In contrast, Donenfeld and Liebowitz were hardscrabble, street-smart Jewish immigrants who constantly reinvented themselves as they scrambled to find ways to make a buck and a longterm way out of their tough tenement beginnings. Indeed, most of the field’s first generation of cartoonists—Will Eisner, Jack Kirby, Bob Kane, Will Elder, Harvey Kurtzman, et al—all came from similar roots, some of them literally growing up within blocks of each other. Siegel and Shuster, too, were Jewish, and though they experienced their own special brand of challenges and hardships, they came from suburban Cleveland and were more sheltered from the rough and tumble urban street life that were an essential part of Donenfeld and Liebowitz and their peers.

Donenfeld and Liebowitz stumbled onto Siegel and Shuster’s Superman, desperate to publish a comic-book with original material as the pulp market collapsed. As the story famously goes, the character was purchased by Donenfeld for $130. In exchange for the rights, Siegel and Shuster were promised they would get all the work they could handle. It didn’t quite work out that way as the character and need for material outgrew them, and as the two creators became inconvenient, seemingly ungrateful nuisances to the suddenly flush company.

The naïve and sheltered Siegel and Shuster were ill-equipped to deal with the loss of their character. Out of pride and inexperience, they refused any real help in their battle (legal or otherwise) for far too long, allowing the shrewd street-smart businessmen at DC Comics to manipulate them and maintain the upper hand. (Interestingly, the book shows it clearly didn’t need to be that way; Bob Kane, the street-saavy credited creator of Batman, in contrast garnered a deal in which he and his heirs shared in the ownership and profits of his character, at one point using Siegel and Shuster’s clumsy threats decades later as a way to leverage an even better sweetheart deal.) Nevertheless, Siegel and Shuster’s unfortunate deal set the “work for hire” template for the comic-book industry that survives to today.

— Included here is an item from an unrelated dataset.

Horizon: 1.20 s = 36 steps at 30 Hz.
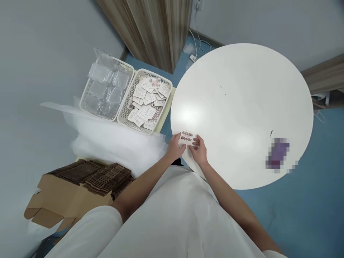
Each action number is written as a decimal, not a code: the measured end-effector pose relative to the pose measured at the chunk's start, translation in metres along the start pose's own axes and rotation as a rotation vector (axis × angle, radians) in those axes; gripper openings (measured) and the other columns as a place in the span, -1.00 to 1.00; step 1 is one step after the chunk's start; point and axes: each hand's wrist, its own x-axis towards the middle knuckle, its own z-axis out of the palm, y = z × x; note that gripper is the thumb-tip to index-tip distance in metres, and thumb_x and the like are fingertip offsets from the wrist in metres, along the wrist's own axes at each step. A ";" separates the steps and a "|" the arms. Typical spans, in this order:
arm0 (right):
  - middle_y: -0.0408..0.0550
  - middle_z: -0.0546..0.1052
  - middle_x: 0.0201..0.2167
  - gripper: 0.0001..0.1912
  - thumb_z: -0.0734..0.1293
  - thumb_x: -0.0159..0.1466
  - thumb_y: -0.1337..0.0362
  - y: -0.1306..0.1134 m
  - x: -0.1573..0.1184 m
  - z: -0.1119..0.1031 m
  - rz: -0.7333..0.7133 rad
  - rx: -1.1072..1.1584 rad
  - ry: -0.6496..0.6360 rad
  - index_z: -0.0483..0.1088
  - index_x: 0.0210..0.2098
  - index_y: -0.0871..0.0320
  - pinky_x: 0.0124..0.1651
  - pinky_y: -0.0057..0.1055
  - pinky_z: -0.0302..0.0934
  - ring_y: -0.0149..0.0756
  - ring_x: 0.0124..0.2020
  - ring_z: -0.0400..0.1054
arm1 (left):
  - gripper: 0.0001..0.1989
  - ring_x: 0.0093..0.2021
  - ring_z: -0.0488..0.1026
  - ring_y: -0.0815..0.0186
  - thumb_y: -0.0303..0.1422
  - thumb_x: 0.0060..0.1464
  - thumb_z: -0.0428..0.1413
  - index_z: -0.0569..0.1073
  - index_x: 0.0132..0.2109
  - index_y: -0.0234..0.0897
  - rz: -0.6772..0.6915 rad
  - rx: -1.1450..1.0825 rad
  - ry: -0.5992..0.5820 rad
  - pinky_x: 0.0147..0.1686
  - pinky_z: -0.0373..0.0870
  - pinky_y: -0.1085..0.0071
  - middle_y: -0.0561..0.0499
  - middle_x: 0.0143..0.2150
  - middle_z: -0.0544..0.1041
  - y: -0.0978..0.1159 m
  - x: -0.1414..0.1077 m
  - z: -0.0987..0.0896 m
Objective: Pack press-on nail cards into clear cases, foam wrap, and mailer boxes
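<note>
A small white card (187,136) with two rows of shiny reddish-brown oval pieces is at the near left edge of the round white table (242,96). My left hand (175,147) holds its left end between thumb and fingers. On the right end, the fingers of my right hand (199,147) are curled at the card's edge, with the thumb below it. The pieces on the card face up.
Left of the table, one white basket (122,120) holds many similar cards and another (85,105) holds clear plastic packs. White wrapping sheet (115,143) lies below them, near an open cardboard box (64,195) of dark flat items. A pixelated purple object (278,154) is on the table's right.
</note>
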 end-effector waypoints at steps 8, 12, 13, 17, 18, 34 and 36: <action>0.04 0.25 0.04 -0.55 0.21 0.02 0.37 -0.008 -0.001 0.015 0.000 0.214 0.062 0.09 -0.08 0.07 -0.05 -0.28 0.21 -0.32 -0.02 0.22 | -0.42 0.12 0.17 0.18 -0.49 -0.08 0.01 0.11 0.14 -0.27 -0.001 -0.052 -0.018 0.08 0.15 0.19 -0.13 0.10 0.23 0.001 0.002 0.000; 0.04 0.23 0.06 -0.56 0.19 0.02 0.38 -0.016 0.013 0.021 -0.012 0.222 0.063 0.06 -0.09 0.07 -0.01 -0.27 0.19 -0.33 0.00 0.20 | -0.42 0.12 0.17 0.19 -0.49 -0.08 0.01 0.11 0.15 -0.27 0.010 -0.053 0.003 0.09 0.13 0.20 -0.13 0.11 0.22 0.000 0.015 -0.006; 0.04 0.22 0.07 -0.56 0.19 0.02 0.39 -0.018 0.017 0.023 -0.016 0.227 0.064 0.05 -0.09 0.07 -0.01 -0.27 0.18 -0.34 0.00 0.20 | -0.42 0.12 0.17 0.19 -0.49 -0.08 0.01 0.11 0.15 -0.27 0.014 -0.053 0.012 0.10 0.13 0.20 -0.13 0.11 0.22 -0.001 0.019 -0.008; 0.03 0.21 0.08 -0.55 0.19 0.02 0.40 -0.026 0.030 0.027 -0.037 0.236 0.064 0.04 -0.09 0.07 0.00 -0.28 0.18 -0.35 0.01 0.18 | -0.42 0.11 0.18 0.18 -0.48 -0.08 0.02 0.12 0.14 -0.26 0.017 -0.062 0.027 0.09 0.13 0.19 -0.12 0.11 0.23 -0.001 0.037 -0.013; 0.02 0.21 0.08 -0.54 0.19 0.03 0.40 -0.028 0.032 0.028 -0.042 0.236 0.063 0.04 -0.08 0.06 0.00 -0.28 0.18 -0.35 0.01 0.18 | -0.42 0.11 0.18 0.18 -0.48 -0.08 0.01 0.12 0.14 -0.26 0.016 -0.066 0.028 0.09 0.13 0.19 -0.12 0.11 0.23 -0.001 0.040 -0.014; 0.01 0.21 0.06 -0.49 0.22 0.02 0.39 -0.026 0.038 0.026 -0.093 0.209 0.051 0.04 -0.04 0.04 -0.02 -0.29 0.22 -0.35 -0.02 0.20 | -0.39 0.10 0.18 0.20 -0.46 -0.11 0.03 0.11 0.14 -0.23 0.027 -0.115 0.040 0.05 0.18 0.22 -0.11 0.12 0.21 0.002 0.045 -0.017; 0.01 0.19 0.07 -0.48 0.22 0.02 0.38 -0.025 0.038 0.024 -0.104 0.201 0.038 0.03 -0.03 0.04 -0.01 -0.29 0.21 -0.35 -0.01 0.19 | -0.38 0.10 0.18 0.19 -0.46 -0.12 0.04 0.11 0.14 -0.22 0.028 -0.144 0.045 0.04 0.20 0.22 -0.12 0.12 0.20 0.000 0.046 -0.017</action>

While Siegel and Shuster found some measure of justice before the end of their lives for themselves and their families when Warner Communications was essentially shamed into finally providing for the impoverished creators and their heirs—and giving them credit as the creators—on the eve of the release of the 1978 Superman movie (a thrilling story in itself), it remains a cautionary tale for artists in this age of media conglomerates.

As many have noted, for the most part today’s comic-book industry found its roots in the Jewish experience, as the immigrants and their first generation struggled to assimilate and succeed. It’s a fascinating history in which Gerard successfully exposes the vagaries and underbelly of unchecked capitalism as well as celebrates the birth of geek culture.

2 comments:

FAB said...

Excellent review. I was part of another discussion and saw the link to this Blog. I certainly will look for a copy of this book as it seems quite interesting.

WCG Comics said...

Thanks for the comment! I'd been eyeing this book in the bookstore for quite some time deciding whether to buy it, when I came across it in my local library! So you might want to try looking for it there.